- Buyer's Guide
A Thrifty Surprise :: BIG PACK Daypack
I found this guy in a second-hand shop on Vashon Island, Washington, USA. I didn’t see it the first time I rummaged through the box full of packs including the tacky Star Wars pack. I was more focused on this other gem I found, a Frostline make-it-yourself-kit backpack. I was so stoked with that find that I walked around the shop hugging the Frostline pack looking at other potential things to buy. I went back to the backpack box just in case I missed anything, and there it was, this unassuming thing by Big Pack. I’d never heard of Big Pack but after doing some research, I found that it was created in Bissingen, Germany by a mountaineer-engineer named Knut Jaeger.
I know there are several brands, including Kelty and Epperson Mountaineering, that make fanny packs (bumbags for our Commonwealth readers) that convert into backpacks and vice versa. To be honest, the reason I bought this pack was because it was retro and looked retro. I never had the intention of using it since I hated the idea of a backpack with no back support, aka not having some sort of padding. I make backpacks as part of my living, but I never have time to make my own, or maybe the actual reason is that I’m afraid to make myself a backpack because I’d be the most annoying customer. Anyway, through moving from country to country, and getting rid of my possessions, this pack somehow survived my elimination process. It ended up being my only option as a daypack, and I’m very happy to report that it is the perfect daypack!

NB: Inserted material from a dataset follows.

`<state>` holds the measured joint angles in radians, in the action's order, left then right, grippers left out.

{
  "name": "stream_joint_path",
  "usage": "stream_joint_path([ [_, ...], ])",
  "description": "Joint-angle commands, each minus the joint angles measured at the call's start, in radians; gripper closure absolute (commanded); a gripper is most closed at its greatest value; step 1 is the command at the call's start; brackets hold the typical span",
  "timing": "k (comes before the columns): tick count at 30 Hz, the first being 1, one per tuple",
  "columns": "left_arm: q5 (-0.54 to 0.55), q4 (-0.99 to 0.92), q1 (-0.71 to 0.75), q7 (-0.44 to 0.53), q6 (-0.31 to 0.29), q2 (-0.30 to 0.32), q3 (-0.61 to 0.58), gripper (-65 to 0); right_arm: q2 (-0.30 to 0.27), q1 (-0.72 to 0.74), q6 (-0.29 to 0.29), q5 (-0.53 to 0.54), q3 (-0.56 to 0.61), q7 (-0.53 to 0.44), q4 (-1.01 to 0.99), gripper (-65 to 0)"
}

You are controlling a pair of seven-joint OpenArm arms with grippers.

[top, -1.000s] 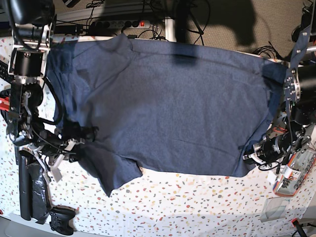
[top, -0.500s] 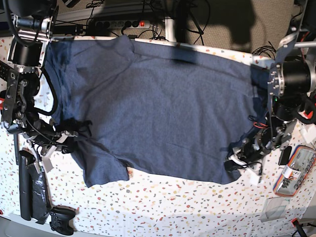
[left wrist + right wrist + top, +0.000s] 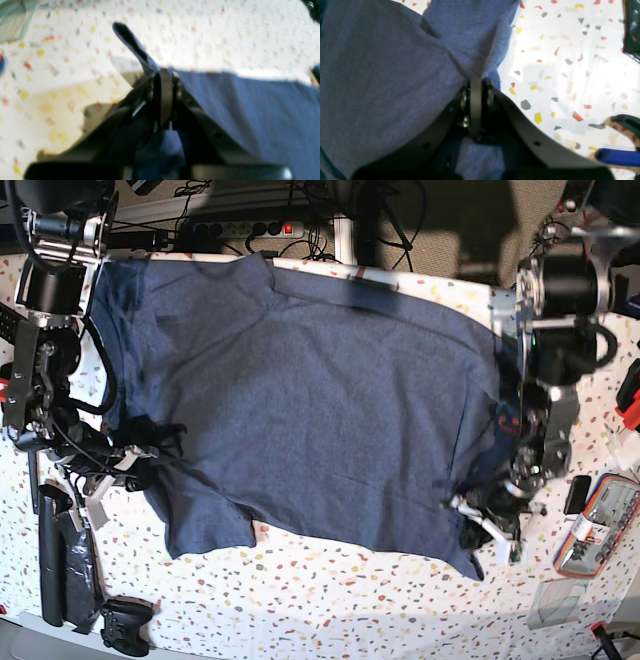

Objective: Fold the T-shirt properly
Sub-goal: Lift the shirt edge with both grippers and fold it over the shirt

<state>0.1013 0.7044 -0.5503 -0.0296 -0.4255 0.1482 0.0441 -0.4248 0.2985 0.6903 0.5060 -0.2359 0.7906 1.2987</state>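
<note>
T-shirt (image 3: 310,400) lies spread on speckled bench (image 3: 350,600), stretched btwn both claws: left claw (image 3: 162,82) clenched on a hem corner, w/ cloth poking out past its tips, right claw (image 3: 476,82) pinching the sleeve-side edge.

This looks like a robotics lab: a white tabletop flecked with red, yellow and grey chips (image 3: 330,600), a white power strip with a red switch (image 3: 240,227) among tangled black cables on the far floor, and a black game controller (image 3: 125,627) at the near left.
</note>
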Motion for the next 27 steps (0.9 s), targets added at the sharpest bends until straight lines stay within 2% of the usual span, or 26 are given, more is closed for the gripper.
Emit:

As you can see the pack consists of two parts: one main compartment and one smaller compartment. I used the pack extensively on a three-week trip in London. In the main compartment I fit a sketchbook, a rain jacket, a button-up shirt, a camera, extra lenses, and a water bottle. In the smaller compartment I threw in a book, pencils, pens and other small effects.
The smaller compartment was actually the perfect size. When you are exploring a place like London, you tend to spend a lot of time using public transport like buses and trains. The rides are usually just long enough to read a few pages. With this smaller compartment, it was easy to get the book in and out with no hassle and I really like that about the pack.

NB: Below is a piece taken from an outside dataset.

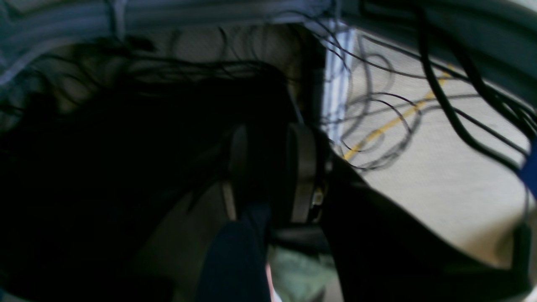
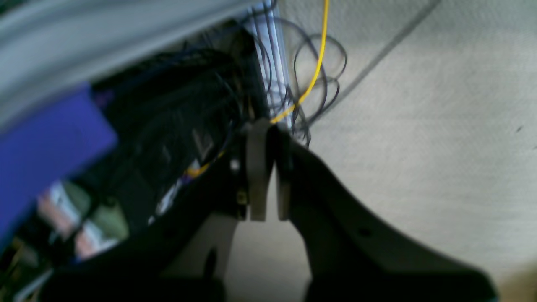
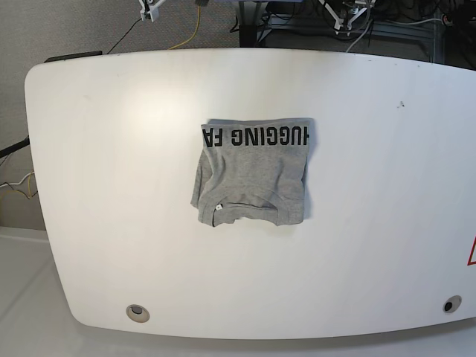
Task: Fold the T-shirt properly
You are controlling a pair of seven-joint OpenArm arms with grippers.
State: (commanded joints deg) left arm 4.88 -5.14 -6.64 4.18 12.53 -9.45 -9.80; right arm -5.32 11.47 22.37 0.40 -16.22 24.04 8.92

Another thing that put me off with this pack when I first got it was the straps; 1.5 inch webbing. It’s not the fact that it’s not padded, because I feel that strap comfort has more to do with the way a strap covers a certain surface area and how it is able to contort to the landscape of the shoulder area. I just assumed that 1.5 inches isn’t substantial enough, that it would cut into my skin after even a few minutes. Well it didn’t. When I wasn’t riding on buses and trains, I walked and I walked for miles. The straps never got uncomfortable.
Onto the lack of back support: I carried a A4 sized sketchbook, which covered most of the area that my back would come in contact with. That was my back support. But even with the sketchbook support, the pack still sagged and that sagging left a slight gap between my back and the pack.
“…I walked and I walked for miles. The straps never got uncomfortable.”
I’m guessing that whoever designed this pack didn’t care about sweaty backs, but this lack of back support and sagginess prevented my back from sweating and I was walking in the middle of London, in the middle of summer and I’m somebody who unfortunately sweats very easily so that’s a hard problem to avoid. So high five whoever you are that designed this pack!
This is what the pack looks like when it’s in fanny pack mode. It actually looks pretty awesome. So I never used it as a fanny pack because I’m too “cool” for that. A few years ago, I went to Tokyo and I noticed this huge trend of folks wearing fanny packs as cross-body slings. When I use this pack in fanny pack mode, I actually use it in sling mode and it’s fantastic. I think it’s a great look and it’s also highly functional. There are times where I know I won’t use my sketchbook, I won’t be carrying too much but I also won’t be able to fit everything in my pocket and this is perfect for that. It’ll fit a book, a rain jacket, water bottle and maybe some candy.
Or in this photo’s case, a 500ml bottle of Jack Daniels. I don’t think I need to go into detail on how a sling works, but essentially all your stuff is behind you and when you need it you swing it in front, open it up, grab what you need, then slide it back behind you.
“When I use this pack in fanny pack mode, I actually use it in sling mode and it’s fantastic.”
The cool thing is, when you remember that you forgot to grab groceries for dinner that night, within seconds the pack converts into a backpack and BOOM! you’ve got a huge amount of storage for whatever you need to carry that you didn’t plan on carrying when you first set out.
I give this pack a 9.5 out of 10. Of course I wouldn’t use it if I was going hiking or maybe on a long bike ride but for your typical city daypack, it’s near perfect. The straps are surprisingly comfortable, the lack of back support prevents sweaty back syndrome, your stuff is easy to get in and out, it converts functions quite quickly, and it looks pretty rad.
“…within seconds the pack converts into a backpack and BOOM! you’ve got a huge amount of storage…”
Oh and because of the lack of padding, it’s highly packable which makes it the perfect satellite pack to that too-big-to-use-as-a-daypack backpack that you are using to travel.